TASK STATEMENT:
Your output is one number, the count of lines in the listing below that hold the word "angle".
-- DATA EXTRACT follows --
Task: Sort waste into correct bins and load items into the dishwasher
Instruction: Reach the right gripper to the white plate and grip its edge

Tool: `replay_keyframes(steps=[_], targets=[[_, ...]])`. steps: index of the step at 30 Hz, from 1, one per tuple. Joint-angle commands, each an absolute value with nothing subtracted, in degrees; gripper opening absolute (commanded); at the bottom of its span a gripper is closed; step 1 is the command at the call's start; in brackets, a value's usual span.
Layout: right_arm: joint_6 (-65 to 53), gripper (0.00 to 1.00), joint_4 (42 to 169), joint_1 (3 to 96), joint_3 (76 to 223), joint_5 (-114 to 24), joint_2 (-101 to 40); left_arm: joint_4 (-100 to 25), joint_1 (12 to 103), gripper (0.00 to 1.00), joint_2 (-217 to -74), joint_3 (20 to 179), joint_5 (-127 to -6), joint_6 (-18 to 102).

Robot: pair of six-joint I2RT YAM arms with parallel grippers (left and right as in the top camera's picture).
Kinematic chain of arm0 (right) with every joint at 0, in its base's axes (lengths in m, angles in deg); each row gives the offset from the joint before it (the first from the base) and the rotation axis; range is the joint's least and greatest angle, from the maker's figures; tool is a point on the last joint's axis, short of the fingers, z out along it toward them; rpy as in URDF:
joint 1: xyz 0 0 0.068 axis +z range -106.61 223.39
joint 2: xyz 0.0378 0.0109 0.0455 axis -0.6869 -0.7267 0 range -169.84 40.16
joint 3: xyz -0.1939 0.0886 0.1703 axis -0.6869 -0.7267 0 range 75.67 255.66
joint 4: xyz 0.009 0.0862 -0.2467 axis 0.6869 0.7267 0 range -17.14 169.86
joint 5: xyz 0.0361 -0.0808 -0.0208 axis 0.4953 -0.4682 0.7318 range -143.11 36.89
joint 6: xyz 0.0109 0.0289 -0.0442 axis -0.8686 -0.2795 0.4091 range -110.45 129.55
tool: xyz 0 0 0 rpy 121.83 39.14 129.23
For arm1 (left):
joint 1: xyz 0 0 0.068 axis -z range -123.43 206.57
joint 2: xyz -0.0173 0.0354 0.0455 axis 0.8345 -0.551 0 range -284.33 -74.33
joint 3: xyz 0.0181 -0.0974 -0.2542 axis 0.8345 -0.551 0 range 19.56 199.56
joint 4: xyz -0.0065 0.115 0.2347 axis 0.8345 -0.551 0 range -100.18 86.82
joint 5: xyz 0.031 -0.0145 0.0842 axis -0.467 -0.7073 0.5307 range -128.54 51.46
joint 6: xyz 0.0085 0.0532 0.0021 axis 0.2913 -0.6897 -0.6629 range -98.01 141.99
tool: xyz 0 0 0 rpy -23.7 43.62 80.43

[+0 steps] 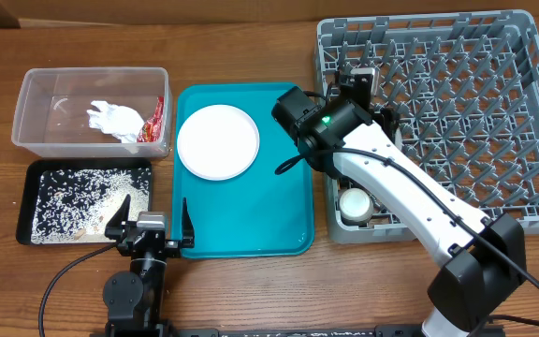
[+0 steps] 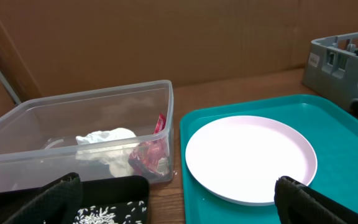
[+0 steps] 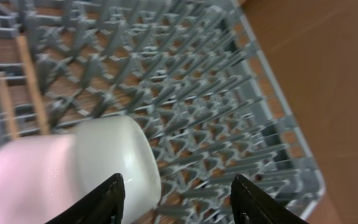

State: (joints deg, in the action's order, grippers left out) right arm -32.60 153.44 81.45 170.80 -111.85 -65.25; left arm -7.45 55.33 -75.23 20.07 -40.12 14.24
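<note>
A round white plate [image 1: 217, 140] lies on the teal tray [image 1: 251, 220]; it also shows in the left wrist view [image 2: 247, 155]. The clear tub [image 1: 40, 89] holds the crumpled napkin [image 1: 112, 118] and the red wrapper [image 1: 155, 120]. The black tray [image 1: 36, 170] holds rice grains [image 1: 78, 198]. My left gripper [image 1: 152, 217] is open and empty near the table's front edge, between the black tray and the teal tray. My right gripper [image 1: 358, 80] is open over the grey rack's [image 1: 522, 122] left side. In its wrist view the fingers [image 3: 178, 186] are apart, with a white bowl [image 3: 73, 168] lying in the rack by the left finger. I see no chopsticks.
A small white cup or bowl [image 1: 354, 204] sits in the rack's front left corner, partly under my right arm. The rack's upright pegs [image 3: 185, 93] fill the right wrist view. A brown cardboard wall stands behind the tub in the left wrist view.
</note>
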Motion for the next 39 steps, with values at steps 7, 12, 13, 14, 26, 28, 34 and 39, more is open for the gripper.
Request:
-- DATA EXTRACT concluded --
RESULT OF THE EXERCISE:
2